Mr. Wyck looked at her. He gave her a small smile and leaned back. The chair's wooden frame creaked beneath him. “
Niech pamiętajądni ciemności, bo będzie ich wiele
.” No one said anything. Allegra dusted crumbs from the table into her hand. Mr. Wyck repeated it. Alice wrapped her arms around her body.

Finally, Stover said, “What's that?”

Mr. Wyck didn't look at him; instead, he gazed out the window, at the row of trees visible in the moonlight. He sighed. “Let him remember the days of darkness; for they shall be many.” Everyone was quiet. Mr. Wyck rubbed his chest with one hand; the other was lying on Molly's thigh. “I was almost captured,” he said. “But I was lucky.” Molly looked at Alice and smiled at her—her bright child smile—but Alice did not smile back. “My animals are all here now,” Mr. Wyck said, smoothing the back of Molly's yellow hair, lifting her curls and letting them fall. “We can begin.”

“You can help,” Lee said, but no one asked how; instead, they all lifted their glasses.

“Listen—” Mr. Wyck said. The magician lifted the white cloth from the bird's cage, the cage's door sprung open, and the birds flew out and above them. Beating their wings madly before they disappeared into the night sky.

21
NOVEMBER 1999

Stuart Malloy is in his front yard, looking at his roof. “Do you see anything?” Kate calls. She's standing just inside the front door. He shakes his head. “We have to call the exterminator,” she says. “The one that traps the animals and takes them away. Not the one that kills them.” The cat is wending its way around her ankles, so she closes the door and stands behind the glass, watching him.

We
have to call the exterminator. Stuart smiles. He knows what it means:
You
have to call the exterminator. He looks up at the roof again. If the squirrels are getting in somewhere, he can't see it. The exterminator will, though. When mice got into the house last fall, he called the exterminator. They found holes that Stuart never would have and patched them. So far, between the exterminator and the cat, they'd had no more mice.

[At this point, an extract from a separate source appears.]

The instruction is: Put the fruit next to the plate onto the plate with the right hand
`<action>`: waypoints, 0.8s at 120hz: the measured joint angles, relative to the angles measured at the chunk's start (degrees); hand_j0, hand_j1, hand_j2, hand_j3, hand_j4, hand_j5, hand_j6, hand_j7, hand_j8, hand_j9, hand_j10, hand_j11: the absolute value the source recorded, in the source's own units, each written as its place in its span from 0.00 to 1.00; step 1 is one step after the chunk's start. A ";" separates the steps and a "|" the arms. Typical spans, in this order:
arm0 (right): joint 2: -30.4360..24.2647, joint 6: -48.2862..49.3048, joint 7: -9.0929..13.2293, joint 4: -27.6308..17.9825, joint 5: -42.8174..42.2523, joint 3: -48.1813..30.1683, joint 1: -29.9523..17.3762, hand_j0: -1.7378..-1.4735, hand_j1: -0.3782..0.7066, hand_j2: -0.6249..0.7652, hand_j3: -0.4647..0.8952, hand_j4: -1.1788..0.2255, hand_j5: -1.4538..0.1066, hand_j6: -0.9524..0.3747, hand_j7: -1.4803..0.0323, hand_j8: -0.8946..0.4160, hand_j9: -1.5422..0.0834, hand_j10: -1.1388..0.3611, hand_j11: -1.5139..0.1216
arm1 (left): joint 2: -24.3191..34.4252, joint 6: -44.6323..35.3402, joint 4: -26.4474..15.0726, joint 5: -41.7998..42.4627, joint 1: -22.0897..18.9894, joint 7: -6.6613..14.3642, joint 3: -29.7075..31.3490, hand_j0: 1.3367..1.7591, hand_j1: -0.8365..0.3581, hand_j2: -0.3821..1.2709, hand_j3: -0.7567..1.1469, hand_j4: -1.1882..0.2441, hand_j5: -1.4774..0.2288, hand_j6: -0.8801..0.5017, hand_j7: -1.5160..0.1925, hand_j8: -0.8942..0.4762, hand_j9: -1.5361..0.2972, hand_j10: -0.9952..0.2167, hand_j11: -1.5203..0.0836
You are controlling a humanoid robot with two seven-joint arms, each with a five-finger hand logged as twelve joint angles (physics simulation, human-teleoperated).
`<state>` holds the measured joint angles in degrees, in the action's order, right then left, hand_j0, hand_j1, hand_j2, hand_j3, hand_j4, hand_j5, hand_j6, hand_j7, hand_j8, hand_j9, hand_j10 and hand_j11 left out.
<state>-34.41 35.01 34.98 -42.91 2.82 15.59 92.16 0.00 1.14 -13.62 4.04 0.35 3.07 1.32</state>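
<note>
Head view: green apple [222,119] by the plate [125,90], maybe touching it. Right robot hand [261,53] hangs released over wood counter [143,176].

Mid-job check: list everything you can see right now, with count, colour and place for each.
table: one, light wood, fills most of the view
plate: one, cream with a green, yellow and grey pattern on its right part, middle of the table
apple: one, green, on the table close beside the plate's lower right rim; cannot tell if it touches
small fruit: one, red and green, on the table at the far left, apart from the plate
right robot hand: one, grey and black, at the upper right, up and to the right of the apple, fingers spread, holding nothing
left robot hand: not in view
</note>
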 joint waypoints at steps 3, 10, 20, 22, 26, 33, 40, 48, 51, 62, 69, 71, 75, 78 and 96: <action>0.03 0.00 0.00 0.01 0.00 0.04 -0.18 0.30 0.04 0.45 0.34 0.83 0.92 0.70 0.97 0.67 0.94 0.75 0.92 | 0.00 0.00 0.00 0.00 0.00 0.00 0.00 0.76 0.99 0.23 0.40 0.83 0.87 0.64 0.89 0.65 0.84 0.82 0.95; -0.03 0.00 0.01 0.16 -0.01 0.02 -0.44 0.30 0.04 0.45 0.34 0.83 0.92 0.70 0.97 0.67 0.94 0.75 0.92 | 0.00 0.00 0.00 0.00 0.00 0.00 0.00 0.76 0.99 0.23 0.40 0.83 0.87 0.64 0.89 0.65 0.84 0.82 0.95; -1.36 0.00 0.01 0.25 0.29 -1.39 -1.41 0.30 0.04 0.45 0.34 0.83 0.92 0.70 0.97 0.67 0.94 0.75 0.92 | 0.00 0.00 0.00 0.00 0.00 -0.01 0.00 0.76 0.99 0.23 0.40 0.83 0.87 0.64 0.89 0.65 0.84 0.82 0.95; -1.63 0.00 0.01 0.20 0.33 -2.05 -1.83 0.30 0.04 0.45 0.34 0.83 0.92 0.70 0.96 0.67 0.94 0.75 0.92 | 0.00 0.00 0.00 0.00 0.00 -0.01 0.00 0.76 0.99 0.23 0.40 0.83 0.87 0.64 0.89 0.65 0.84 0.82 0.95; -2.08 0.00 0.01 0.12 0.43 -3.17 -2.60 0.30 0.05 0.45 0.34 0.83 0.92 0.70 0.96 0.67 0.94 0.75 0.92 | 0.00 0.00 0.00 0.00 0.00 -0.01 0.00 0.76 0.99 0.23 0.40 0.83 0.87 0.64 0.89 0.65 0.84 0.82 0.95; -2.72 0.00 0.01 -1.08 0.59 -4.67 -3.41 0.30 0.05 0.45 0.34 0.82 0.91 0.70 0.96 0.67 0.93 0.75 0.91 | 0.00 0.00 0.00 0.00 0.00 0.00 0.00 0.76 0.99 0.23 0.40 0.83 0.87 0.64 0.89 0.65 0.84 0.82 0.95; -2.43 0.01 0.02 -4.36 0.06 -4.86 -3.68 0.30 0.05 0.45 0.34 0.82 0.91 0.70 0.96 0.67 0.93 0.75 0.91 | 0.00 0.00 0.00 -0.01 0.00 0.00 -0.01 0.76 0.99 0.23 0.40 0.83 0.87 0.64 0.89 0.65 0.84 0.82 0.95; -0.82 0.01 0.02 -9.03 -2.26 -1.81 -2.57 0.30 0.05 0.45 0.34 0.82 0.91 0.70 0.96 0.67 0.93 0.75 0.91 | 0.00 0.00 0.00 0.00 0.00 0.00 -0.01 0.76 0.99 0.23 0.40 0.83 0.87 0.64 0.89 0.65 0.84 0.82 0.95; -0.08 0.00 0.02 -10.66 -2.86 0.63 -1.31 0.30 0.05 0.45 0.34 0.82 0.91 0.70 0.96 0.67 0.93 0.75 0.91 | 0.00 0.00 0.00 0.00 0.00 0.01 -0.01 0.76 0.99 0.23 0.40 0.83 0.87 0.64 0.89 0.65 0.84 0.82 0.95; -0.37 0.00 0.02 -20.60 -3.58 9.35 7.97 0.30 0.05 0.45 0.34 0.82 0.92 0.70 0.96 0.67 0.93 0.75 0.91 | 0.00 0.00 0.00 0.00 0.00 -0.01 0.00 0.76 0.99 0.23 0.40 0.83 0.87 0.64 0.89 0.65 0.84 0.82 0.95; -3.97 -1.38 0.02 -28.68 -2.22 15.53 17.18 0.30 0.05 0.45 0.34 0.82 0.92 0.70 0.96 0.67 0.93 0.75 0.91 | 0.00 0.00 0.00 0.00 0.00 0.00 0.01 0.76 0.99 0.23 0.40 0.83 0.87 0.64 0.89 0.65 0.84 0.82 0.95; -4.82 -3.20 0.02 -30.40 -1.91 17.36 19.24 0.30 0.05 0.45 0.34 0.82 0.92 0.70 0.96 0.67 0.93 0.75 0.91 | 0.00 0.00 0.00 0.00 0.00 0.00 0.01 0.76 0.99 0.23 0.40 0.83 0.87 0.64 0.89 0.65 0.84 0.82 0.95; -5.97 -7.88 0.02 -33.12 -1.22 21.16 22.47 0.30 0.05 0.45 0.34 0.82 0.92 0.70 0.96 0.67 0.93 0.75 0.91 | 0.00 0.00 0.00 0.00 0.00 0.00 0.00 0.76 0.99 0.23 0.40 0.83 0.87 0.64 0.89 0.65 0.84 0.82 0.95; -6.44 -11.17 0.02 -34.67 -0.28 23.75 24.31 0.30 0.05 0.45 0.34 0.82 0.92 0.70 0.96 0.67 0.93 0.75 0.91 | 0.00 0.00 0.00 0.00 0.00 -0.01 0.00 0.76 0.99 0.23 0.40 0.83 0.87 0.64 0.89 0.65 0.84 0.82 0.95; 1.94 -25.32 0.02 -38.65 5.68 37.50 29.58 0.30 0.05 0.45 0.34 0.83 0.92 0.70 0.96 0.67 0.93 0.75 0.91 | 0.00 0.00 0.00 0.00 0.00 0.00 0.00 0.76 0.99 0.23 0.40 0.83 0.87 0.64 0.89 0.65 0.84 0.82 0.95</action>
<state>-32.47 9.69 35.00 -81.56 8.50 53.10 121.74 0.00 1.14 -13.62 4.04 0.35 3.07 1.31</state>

He's sure Violet, their cat, is disappointed.

He walks around to the side of the house, looks at the roof, and decides that the gutters need cleaning. He kicks his shoes against the front steps to rid them of dirt and opens the front door, leaning down to rub Violet's soft black fur. He can hear his mother talking to Kate about the squirrels. “We had them once. Oh, what little devils they can be.” His father grunts in approval. They're having coffee, sitting at the table in the kitchen. Stuart and Kate are expecting their first child, a girl.

Stuart hopes that Ariel won't call again. As a precaution, he's turned the volume on the phone off. As far as he can tell, his parents don't know about the movie yet—or maybe they do and they're protecting him, thinking
he
doesn't know.

Twenty years! He keeps a framed photo of Molly on the fireplace mantel. It's of the two of them. Molly is standing behind Stuart, her hands on his shoulders. It was the year before Jack Wyck—the last year his family was happy. But they didn't know how happy they were. They only found out later.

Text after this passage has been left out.